A blockchain-based system is needed to secure more privacy and security for individuals and corporations over sensitive data. For the next year, the GDPR compliance market will grow by 75%, leaving a huge opportunity for solution makers among the technology companies. Digital identity authentication and validation measures are critical to ensuring web and network infrastructure security in the public and private sectors.
Earlier in May, Microsoft presented a new and an even more concrete concept of digital identities: a DID network built on top of the bitcoin blockchain. Named the Identity Overlay Network (ION), the infrastructure has been reportedly developed to accommodate tens of thousands of operations per second. The system lets users obtain control over their own data via the management of their Public Key Infrastructure (PKI).
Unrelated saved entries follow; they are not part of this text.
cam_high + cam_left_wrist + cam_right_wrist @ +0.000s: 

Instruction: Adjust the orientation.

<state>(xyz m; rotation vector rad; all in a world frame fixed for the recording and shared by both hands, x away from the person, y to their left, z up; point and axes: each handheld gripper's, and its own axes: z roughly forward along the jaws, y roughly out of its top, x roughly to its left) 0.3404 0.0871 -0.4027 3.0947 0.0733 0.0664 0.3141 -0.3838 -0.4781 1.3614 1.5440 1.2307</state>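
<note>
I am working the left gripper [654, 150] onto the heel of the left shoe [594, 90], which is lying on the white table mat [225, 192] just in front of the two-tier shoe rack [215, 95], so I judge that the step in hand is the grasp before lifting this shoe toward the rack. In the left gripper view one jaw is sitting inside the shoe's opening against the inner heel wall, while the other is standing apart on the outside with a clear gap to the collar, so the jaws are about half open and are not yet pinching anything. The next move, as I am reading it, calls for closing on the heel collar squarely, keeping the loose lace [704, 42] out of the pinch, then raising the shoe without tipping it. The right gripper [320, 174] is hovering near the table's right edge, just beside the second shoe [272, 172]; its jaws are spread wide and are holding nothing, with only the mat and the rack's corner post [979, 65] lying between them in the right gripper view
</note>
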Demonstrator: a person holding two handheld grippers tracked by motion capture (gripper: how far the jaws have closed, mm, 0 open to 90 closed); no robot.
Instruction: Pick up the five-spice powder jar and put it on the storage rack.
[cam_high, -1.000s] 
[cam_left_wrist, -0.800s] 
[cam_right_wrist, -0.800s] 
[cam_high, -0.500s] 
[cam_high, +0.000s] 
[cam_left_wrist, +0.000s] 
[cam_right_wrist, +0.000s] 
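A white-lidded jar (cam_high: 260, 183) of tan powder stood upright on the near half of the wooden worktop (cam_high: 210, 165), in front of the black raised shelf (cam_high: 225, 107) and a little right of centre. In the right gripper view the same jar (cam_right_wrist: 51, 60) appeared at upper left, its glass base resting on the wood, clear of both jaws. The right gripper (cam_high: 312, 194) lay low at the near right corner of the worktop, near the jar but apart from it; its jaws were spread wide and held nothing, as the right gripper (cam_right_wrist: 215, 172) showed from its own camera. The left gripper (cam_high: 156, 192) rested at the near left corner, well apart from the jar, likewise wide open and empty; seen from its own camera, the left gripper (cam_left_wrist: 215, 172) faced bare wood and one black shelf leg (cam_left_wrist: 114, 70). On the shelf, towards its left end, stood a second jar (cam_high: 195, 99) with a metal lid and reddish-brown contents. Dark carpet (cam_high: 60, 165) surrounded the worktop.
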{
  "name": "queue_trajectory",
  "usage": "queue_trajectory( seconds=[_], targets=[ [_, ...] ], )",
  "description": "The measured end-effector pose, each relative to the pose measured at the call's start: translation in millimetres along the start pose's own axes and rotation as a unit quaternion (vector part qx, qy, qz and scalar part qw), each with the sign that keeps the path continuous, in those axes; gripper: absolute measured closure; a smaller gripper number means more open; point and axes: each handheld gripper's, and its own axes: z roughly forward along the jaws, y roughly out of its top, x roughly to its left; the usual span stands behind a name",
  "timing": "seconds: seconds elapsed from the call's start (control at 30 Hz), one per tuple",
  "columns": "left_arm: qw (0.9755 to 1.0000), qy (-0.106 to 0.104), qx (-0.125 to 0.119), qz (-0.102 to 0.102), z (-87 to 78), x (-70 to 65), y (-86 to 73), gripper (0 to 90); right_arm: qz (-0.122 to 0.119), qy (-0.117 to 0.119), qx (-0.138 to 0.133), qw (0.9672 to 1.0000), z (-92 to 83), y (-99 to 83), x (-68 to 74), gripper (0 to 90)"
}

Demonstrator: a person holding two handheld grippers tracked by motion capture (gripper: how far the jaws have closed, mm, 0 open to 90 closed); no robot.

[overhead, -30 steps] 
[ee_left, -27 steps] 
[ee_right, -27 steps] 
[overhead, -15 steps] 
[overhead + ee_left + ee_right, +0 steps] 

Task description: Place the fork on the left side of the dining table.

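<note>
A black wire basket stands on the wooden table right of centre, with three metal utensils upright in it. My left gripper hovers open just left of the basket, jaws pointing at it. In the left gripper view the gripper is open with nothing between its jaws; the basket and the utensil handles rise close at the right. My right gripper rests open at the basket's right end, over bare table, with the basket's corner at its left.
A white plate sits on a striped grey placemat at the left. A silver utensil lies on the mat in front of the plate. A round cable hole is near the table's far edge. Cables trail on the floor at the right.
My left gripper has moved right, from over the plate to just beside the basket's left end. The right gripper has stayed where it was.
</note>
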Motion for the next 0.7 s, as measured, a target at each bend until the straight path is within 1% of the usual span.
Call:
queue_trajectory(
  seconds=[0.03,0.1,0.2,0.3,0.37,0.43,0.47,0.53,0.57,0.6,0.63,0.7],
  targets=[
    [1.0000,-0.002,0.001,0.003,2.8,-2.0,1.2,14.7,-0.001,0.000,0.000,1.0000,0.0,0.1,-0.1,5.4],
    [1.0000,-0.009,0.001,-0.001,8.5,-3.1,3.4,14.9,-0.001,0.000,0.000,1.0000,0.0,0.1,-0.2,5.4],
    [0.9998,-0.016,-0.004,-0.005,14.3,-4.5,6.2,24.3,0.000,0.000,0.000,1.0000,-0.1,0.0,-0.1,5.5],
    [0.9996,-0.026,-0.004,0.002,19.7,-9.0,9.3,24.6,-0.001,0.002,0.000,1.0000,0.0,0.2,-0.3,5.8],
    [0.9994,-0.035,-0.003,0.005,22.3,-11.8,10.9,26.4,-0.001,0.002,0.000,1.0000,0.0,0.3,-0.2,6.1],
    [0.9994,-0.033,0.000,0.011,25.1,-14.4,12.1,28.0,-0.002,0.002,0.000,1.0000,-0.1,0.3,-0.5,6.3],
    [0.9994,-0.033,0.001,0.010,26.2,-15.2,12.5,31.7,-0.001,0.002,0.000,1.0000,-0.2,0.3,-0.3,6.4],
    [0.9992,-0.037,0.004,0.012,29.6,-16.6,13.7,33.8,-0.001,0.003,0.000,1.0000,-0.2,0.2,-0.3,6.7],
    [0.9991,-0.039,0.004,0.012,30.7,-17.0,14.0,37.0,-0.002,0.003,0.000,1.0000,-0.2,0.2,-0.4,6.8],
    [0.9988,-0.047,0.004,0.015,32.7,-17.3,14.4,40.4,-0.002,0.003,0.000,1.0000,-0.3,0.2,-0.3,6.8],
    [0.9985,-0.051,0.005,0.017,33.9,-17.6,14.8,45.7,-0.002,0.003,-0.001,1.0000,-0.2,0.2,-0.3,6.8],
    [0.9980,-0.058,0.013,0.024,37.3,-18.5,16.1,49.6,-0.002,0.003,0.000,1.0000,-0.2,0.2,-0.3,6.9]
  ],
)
Daniel Buchner, senior program manager at Microsoft Identity Division, explained: “Today, the most common digital identifiers we use are email addresses and usernames, provided to us by apps, services, and organizations. This puts identity providers in a place of control, between us and every digital interaction in our lives. Our goal is to create a decentralized identity ecosystem where millions of organizations, billions of people, and countless devices can securely interact over an interoperable system built on standards and open source components.”
Following Microsoft, MasterCard and Samsung announced a partnership to develop secure digital identity beyond passwords. Mastercard said that consumers soon will be able to use a digital identity method for their devices that works for both physical and digital interactions. This method would be used for everything from accessing email to opening a bank account, shopping online or streaming video.
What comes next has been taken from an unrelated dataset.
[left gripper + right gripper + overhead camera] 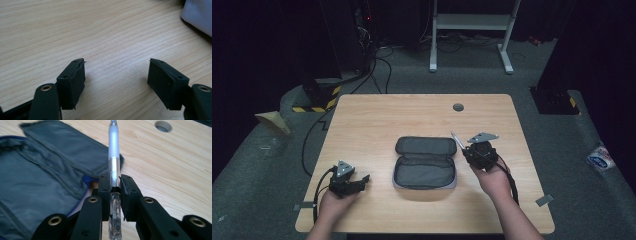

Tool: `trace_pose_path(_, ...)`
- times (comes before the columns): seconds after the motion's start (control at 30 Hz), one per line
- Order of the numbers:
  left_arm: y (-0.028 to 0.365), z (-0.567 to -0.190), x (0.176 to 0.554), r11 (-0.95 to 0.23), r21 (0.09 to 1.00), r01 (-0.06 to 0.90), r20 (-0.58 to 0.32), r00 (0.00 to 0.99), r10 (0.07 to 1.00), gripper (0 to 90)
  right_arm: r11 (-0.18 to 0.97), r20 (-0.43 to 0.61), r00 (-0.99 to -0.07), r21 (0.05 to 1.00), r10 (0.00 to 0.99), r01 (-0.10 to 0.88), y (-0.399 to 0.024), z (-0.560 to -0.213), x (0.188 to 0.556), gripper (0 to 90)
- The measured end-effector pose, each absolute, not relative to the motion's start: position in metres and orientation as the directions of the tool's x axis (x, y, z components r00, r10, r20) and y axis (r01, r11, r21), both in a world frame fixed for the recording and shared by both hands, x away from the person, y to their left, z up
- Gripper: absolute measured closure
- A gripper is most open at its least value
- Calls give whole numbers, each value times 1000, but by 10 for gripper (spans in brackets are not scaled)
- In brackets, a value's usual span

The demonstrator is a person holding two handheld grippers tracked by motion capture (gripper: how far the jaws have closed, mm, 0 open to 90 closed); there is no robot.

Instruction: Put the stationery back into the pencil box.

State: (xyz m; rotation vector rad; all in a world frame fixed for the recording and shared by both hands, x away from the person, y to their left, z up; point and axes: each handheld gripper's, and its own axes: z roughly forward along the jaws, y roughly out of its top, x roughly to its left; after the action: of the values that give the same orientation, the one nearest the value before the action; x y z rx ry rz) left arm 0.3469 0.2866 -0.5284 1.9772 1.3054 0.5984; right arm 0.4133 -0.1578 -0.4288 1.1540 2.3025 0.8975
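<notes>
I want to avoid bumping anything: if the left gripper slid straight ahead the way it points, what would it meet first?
Bare table lies ahead of the open left gripper; the way looks free. The pouch sits off to the side, probably out of line.

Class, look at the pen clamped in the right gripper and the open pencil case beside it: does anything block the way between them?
Nothing visible does. The right gripper holds the clear-and-silver pen beside the open grey fabric pencil case, whose interior lies exposed.

Matt cloth pouch (42,170), frosted plastic pen (113,147) w/ metal ring.
</notes>
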Motion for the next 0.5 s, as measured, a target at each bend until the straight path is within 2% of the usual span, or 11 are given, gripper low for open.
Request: trace_pose_path(0.5,287,-528,347,-266,751,605,8,393,919,305,549,-104,-698,702,709,453,-113,-424,409,789)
In addition to allowing the emergence of digital identities, blockchain and decentralised technologies are the keys to enabling more efficient ways of managing and integrating global supply chains, especially in the realm of smart contracts. Amazon is reportedly investing heavily in its ‘Managed Blockchain’ service, which was created to help companies set up their own blockchain networks that are scalable and easy to create and manage.
Amazon’s blockchain service is under further development and Microsoft’s digital ID is not yet fully available, but when it comes to companies like these, we can be sure that even more innovation is around the corner.